PROBLEM STATEMENT: The required result is a copy of each line below in which "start" appears.

RECORDED INFORMATION:
════════════════════

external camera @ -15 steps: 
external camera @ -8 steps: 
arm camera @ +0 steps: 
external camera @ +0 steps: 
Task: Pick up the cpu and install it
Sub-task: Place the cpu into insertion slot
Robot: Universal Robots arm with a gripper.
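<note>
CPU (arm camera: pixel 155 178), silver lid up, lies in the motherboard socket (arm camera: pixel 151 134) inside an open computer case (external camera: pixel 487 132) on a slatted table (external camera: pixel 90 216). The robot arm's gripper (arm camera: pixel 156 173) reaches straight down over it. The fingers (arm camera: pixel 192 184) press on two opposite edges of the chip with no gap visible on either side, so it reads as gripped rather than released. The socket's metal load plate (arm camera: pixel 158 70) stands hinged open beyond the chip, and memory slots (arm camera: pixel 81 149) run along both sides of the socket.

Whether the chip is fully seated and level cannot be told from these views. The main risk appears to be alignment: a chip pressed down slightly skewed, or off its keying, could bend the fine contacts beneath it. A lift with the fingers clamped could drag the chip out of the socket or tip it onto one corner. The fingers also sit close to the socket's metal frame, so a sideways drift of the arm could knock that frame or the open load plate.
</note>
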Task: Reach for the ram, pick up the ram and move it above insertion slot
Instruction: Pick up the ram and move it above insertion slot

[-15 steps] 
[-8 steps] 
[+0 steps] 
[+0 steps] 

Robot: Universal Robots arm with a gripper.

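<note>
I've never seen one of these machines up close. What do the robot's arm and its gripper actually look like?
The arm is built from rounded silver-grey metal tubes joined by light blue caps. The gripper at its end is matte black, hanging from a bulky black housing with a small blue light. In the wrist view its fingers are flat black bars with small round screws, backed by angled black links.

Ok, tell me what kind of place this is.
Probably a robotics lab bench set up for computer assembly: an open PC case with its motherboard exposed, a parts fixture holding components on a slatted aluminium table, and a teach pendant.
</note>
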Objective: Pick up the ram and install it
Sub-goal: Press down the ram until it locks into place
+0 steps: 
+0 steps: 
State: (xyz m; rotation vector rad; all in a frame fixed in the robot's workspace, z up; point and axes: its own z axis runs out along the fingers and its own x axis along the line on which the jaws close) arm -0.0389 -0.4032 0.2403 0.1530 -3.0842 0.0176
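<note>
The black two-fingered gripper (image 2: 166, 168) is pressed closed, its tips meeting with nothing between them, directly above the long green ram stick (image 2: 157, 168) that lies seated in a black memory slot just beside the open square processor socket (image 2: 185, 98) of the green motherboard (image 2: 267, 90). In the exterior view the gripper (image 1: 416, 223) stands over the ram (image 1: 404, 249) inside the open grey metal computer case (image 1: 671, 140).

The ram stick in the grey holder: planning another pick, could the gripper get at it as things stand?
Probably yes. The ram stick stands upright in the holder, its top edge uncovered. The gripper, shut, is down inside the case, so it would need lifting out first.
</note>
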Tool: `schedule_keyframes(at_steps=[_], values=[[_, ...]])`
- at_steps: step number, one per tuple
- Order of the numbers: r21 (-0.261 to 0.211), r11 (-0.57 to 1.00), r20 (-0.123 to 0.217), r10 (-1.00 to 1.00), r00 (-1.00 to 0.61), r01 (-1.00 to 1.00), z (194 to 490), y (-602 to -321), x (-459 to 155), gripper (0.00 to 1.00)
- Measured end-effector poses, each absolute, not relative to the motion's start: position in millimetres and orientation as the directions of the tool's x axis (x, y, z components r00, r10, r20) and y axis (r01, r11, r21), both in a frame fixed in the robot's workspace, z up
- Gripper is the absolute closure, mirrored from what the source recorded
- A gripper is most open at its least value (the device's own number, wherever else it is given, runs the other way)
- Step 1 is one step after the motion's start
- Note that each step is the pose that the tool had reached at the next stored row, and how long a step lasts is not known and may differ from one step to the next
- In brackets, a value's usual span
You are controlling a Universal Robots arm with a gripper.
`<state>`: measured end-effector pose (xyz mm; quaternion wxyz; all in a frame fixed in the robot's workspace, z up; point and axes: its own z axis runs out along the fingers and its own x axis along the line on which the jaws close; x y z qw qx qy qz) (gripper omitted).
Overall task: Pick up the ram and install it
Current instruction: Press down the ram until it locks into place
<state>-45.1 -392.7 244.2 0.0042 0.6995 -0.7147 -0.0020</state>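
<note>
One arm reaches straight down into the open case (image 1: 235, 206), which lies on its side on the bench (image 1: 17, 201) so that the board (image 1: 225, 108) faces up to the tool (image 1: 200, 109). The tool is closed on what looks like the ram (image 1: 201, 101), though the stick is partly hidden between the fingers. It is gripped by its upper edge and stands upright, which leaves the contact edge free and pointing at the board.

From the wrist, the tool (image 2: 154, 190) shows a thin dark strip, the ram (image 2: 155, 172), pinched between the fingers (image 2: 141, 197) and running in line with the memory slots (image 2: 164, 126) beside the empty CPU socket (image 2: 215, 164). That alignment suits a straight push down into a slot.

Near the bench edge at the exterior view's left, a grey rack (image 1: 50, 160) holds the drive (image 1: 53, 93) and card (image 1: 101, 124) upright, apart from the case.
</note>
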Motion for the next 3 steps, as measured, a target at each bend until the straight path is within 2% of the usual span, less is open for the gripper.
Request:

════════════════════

SOLUTION TO THIS EXERCISE:
- Measured end-effector poses, each absolute, not relative to the motion's start: position in millimetres and orientation as the directions of the tool's x axis (x, y, z components r00, r10, r20) and y axis (r01, r11, r21), both in a frame fixed in the robot's workspace, z up
- Step 1 is one step after the motion's start

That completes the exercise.